Il y a presque trois ans, Vincent Labrune annonce fièrement son « Projet Dortmund » suite à l’échec de celui du « Bayern du Sud », en dépit du titre glané en 2010.
Face à la puissance financière du PSG, l’OM décide ainsi de calquer son modèle économique sur celui du club germanique, notamment en privilégiant le recrutement de jeunes espoirs en
devenir.

L’objectif est alors clair pour le président marseillais : si Dortmund a été champion d’Allemagne sans avoir les moyens de recruter des stars comme le Bayern Munich, l’OM peut être champion de France sans bénéficier de la puissance financière du PSG !

Et pourquoi pas après tout ? À l’issue d’une saison de transition indigeste, le club vient tout de même de finir deuxième de L1 avec un effectif très faible emmené par Élie Baup ! La plupart des journalistes saluent ce qu’ils considèrent comme une performance. Il suffit peut-être de quelques ingrédients bien choisis pour valider la recette se dit-on à la tête du club.

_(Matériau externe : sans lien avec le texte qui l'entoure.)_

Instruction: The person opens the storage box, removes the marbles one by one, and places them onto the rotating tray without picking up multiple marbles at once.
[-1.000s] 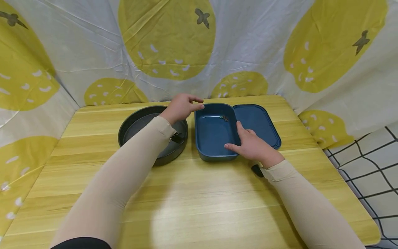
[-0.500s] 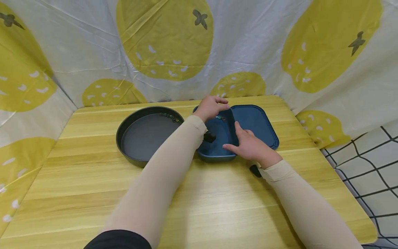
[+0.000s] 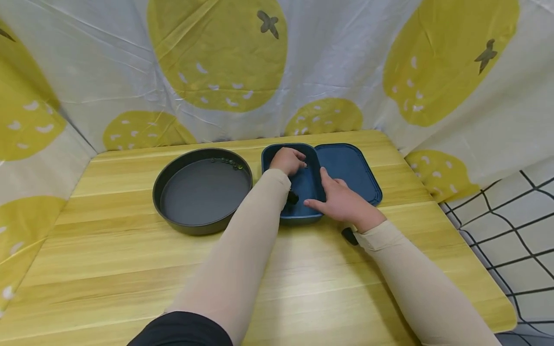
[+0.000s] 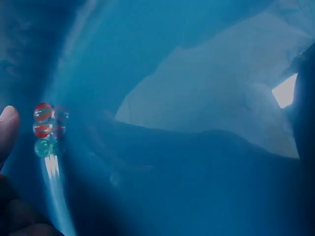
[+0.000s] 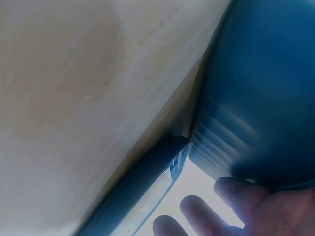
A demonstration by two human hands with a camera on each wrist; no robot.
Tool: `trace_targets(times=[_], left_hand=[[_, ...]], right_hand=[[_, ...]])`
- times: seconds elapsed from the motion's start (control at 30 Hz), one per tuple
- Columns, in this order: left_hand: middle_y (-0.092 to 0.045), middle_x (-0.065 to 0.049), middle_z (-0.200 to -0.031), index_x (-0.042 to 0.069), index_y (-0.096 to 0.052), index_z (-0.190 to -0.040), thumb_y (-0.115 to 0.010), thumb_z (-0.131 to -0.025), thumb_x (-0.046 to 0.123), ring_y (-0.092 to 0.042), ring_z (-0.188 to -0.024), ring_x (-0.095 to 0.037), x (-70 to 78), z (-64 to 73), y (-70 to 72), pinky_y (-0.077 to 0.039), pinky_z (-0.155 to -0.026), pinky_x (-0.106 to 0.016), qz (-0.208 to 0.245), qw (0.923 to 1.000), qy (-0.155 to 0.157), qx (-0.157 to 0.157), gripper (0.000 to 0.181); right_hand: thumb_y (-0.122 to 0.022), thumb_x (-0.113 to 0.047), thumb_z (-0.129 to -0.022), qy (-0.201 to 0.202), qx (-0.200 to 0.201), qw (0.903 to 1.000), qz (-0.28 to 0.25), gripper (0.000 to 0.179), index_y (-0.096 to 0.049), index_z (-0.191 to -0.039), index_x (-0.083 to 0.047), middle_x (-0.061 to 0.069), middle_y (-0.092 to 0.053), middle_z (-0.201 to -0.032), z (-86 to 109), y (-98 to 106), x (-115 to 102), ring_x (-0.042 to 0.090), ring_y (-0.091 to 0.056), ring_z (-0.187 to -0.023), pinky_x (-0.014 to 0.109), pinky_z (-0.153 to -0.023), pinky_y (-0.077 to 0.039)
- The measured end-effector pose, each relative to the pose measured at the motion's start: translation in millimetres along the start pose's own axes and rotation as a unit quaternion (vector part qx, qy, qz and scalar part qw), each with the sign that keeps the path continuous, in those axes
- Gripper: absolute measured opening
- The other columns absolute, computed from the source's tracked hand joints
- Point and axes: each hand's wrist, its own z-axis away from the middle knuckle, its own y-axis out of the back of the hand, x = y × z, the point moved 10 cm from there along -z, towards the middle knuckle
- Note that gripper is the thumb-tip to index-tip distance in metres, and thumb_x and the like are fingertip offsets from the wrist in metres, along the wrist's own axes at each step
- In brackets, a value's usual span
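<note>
A blue rectangular box [image 3: 303,219] stands on the table, and my left hand [image 3: 287,161] reaches down inside its far part. In the left wrist view, several glass marbles [image 4: 43,129], red-striped and green, lie along the box's inner edge. A fingertip [image 4: 9,125] of that hand is just beside them, apart, and no marble shows between the fingers. My right hand [image 3: 346,199] holds the box's right wall, the thumb over the rim and the fingers [image 5: 238,194] along the outside. A round dark pan [image 3: 203,192] holds several small marbles [image 3: 235,166] at its far right.
A flat blue lid [image 3: 348,168] lies to the right of the box, close against it. The wooden table [image 3: 130,269] ends at a printed curtain [image 3: 225,53] behind. Black wire grid [image 3: 515,250] stands beyond the table's right edge.
My left hand has moved right, from beside the pan to over the box, and then down into it. My right hand has stayed at the box's right wall.
</note>
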Motion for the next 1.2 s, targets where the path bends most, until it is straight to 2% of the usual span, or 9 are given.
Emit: trace_targets(times=[0.13,0.3,0.6,0.8,0.97,1.2], left_hand=[[-0.075,0.002,-0.132,0.023,-0.075,-0.135,-0.073,-0.101,0.022,-0.065,-0.130,-0.020,-3.4,-4.6,-1.8,-0.053,-0.111,-0.039,-0.021,0.9998,-0.003,-0.001,0.034],[-0.075,0.004,-0.131,0.024,-0.074,-0.136,-0.073,-0.101,0.022,-0.064,-0.129,-0.019,-4.9,-5.3,-3.6,-0.052,-0.111,-0.038,-0.045,0.9990,-0.005,-0.003,0.035],[-0.075,0.005,-0.130,0.024,-0.079,-0.128,-0.074,-0.100,0.022,-0.066,-0.124,-0.018,-0.6,9.3,-3.8,-0.052,-0.111,-0.039,-0.055,0.9984,-0.008,0.002,0.028],[-0.075,0.006,-0.129,0.025,-0.081,-0.124,-0.075,-0.099,0.026,-0.066,-0.123,-0.018,4.3,14.0,-10.0,-0.051,-0.111,-0.039,-0.061,0.9981,-0.006,0.001,0.025],[-0.077,0.006,-0.124,0.023,-0.083,-0.118,-0.076,-0.099,0.025,-0.067,-0.119,-0.018,10.8,21.5,-13.2,-0.052,-0.109,-0.040,-0.075,0.9970,-0.019,0.011,0.021],[-0.077,0.008,-0.121,0.025,-0.084,-0.116,-0.077,-0.098,0.029,-0.068,-0.114,-0.015,8.0,15.0,-14.0,-0.053,-0.108,-0.038,-0.090,0.9958,-0.015,0.005,0.019]], right_hand=[[-0.057,-0.072,-0.098,0.005,-0.001,1.0000,0.001,0.118,0.010,-0.168,-0.004,0.019,-0.005,-0.178,-2.2,-0.3,-3.4,0.049,-0.014,-0.160,0.066,-0.124,-0.029],[-0.056,-0.073,-0.098,0.008,-0.004,1.0000,-0.001,0.118,0.011,-0.168,-0.005,0.019,-0.004,-0.178,-3.4,-1.8,-5.6,0.049,-0.013,-0.160,0.066,-0.124,-0.029],[-0.056,-0.074,-0.097,0.006,-0.010,0.9999,-0.008,0.119,0.012,-0.168,-0.005,0.020,-0.003,-0.178,-2.1,-3.3,-6.3,0.049,-0.011,-0.161,0.067,-0.124,-0.028],[-0.056,-0.074,-0.097,0.003,-0.012,0.9999,-0.011,0.120,0.012,-0.168,-0.005,0.020,-0.003,-0.178,0.2,-3.4,-3.2,0.050,-0.011,-0.160,0.067,-0.124,-0.028],[-0.055,-0.076,-0.097,0.001,-0.007,1.0000,-0.003,0.121,0.012,-0.167,-0.004,0.021,-0.004,-0.177,0.0,-3.9,2.5,0.050,-0.012,-0.160,0.067,-0.124,-0.028],[-0.056,-0.075,-0.097,0.001,-0.004,1.0000,-0.002,0.121,0.012,-0.168,-0.004,0.021,-0.006,-0.177,-2.2,-2.6,0.2,0.050,-0.013,-0.160,0.068,-0.123,-0.029]])
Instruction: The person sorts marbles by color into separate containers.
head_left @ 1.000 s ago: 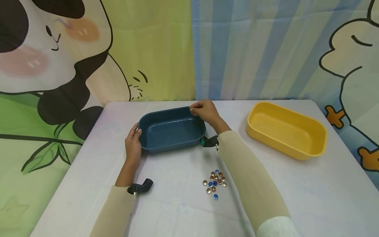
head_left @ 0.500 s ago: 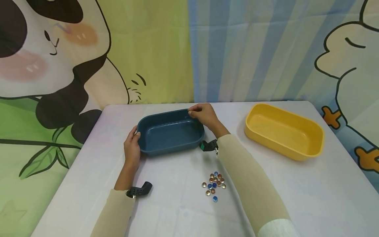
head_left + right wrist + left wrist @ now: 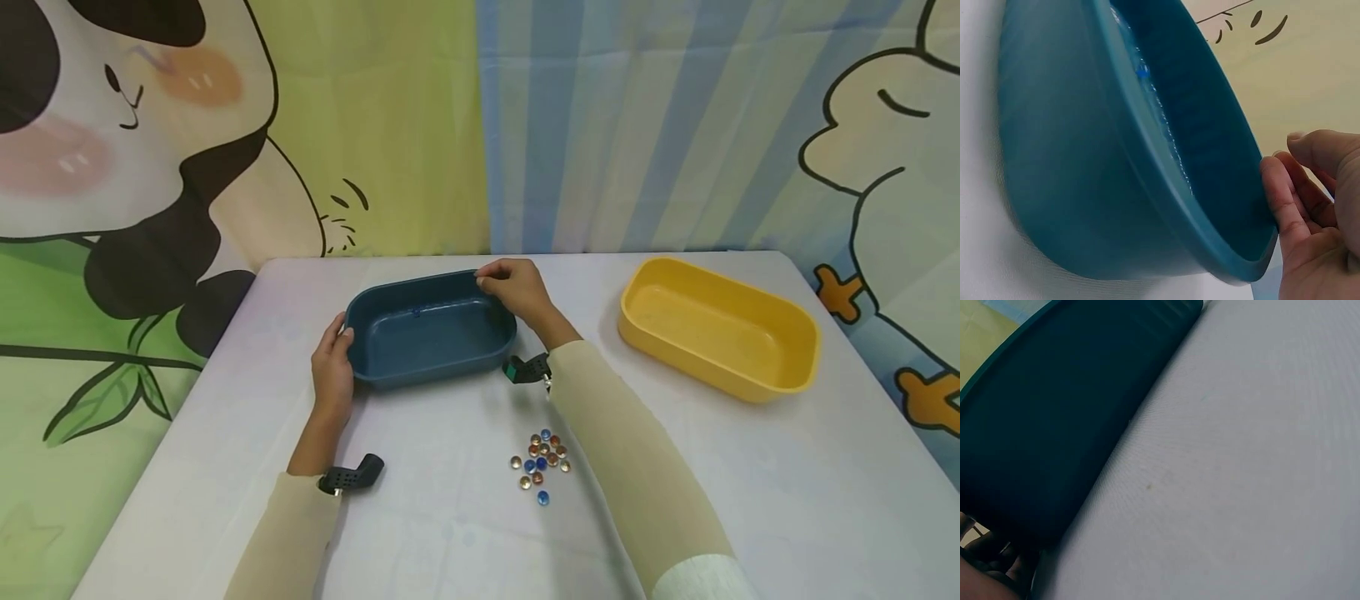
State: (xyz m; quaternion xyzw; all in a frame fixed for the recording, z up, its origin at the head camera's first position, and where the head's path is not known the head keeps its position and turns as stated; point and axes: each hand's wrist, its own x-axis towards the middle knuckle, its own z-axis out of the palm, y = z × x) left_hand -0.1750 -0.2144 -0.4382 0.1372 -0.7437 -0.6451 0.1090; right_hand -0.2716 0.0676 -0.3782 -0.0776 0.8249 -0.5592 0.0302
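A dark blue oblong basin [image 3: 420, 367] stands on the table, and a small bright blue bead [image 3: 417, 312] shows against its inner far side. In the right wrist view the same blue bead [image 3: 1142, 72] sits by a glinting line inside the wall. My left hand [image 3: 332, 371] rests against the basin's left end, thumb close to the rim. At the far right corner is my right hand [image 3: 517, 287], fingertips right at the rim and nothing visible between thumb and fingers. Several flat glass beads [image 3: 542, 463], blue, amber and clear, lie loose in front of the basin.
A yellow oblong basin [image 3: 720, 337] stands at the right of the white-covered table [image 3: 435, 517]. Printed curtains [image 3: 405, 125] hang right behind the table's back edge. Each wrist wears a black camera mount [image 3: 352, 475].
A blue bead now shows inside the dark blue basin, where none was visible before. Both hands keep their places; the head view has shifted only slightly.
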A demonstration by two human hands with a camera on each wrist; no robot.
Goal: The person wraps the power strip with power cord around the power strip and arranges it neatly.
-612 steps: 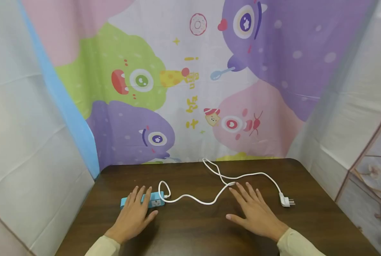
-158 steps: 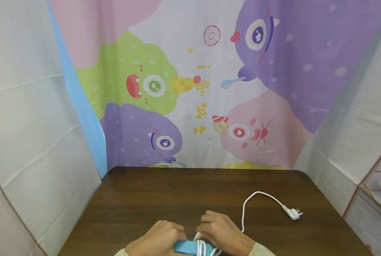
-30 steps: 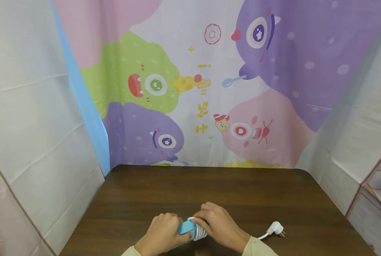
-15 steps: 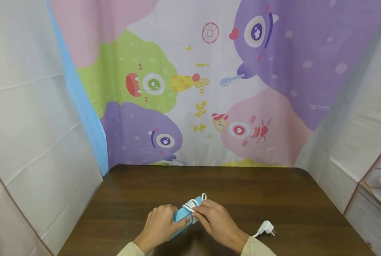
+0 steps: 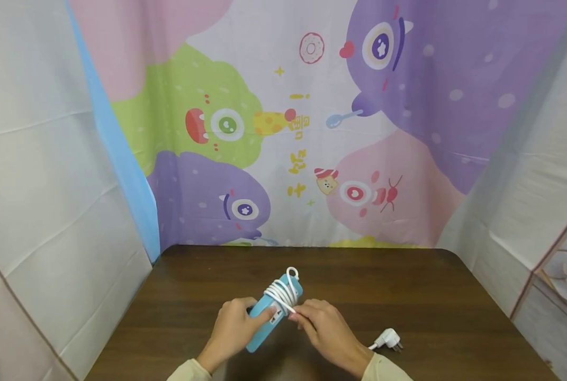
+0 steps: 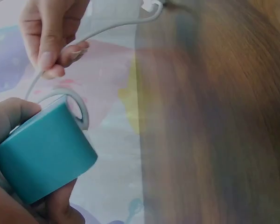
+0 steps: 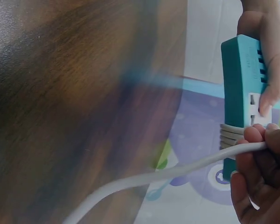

Sur le papier, le raisonnement est séduisant et parmi les supporters, les plus optimistes commencent à penser que l’Orléanais a enfin appris de ses erreurs passées. Les plus pessimistes, ou du moins les plus avertis ne cachent pas, quant à eux, un certain scepticisme…

Quoi qu’il en soit, les grandes manœuvres sont lancées à l’été 2013 avec l’arrivée de nombreux jeunes joueurs et en particulier, Mendy, Imbula, Lemina, Thauvin et Dja Djédjé. Mandanda, Nkoulou, Fanni, Ayew et Gignac restent pour les encadrer tandis que Dimitri Payet vient renforcer une équipe qui semble prometteuse : peu de clubs de Ligue 1 peuvent en effet se targuer de disposer d’une formation aussi intéressante.

Néanmoins, la force d’un groupe ne saurait se résumer au seul fait d’associer de bons joueurs. L’alchimie n’opère pas et les premières secousses se font ressentir rapidement, d’abord en championnat, puis sur la scène européenne et enfin, en coupe.

VL

Remercié peu de temps avant la trêve hivernale, Élie Baup laisse les rênes de l’équipe à José Anigo qui, une fois n’est pas coutume, accepte ce rôle de pompier de service avec une méfiance non feinte. Prisonnier de son propre parcours au sein de l’institution marseillaise, l’ancien minot a sans doute pressenti que la tâche était cette fois trop ardue et qu’un peu de baraka n’y suffirait pas.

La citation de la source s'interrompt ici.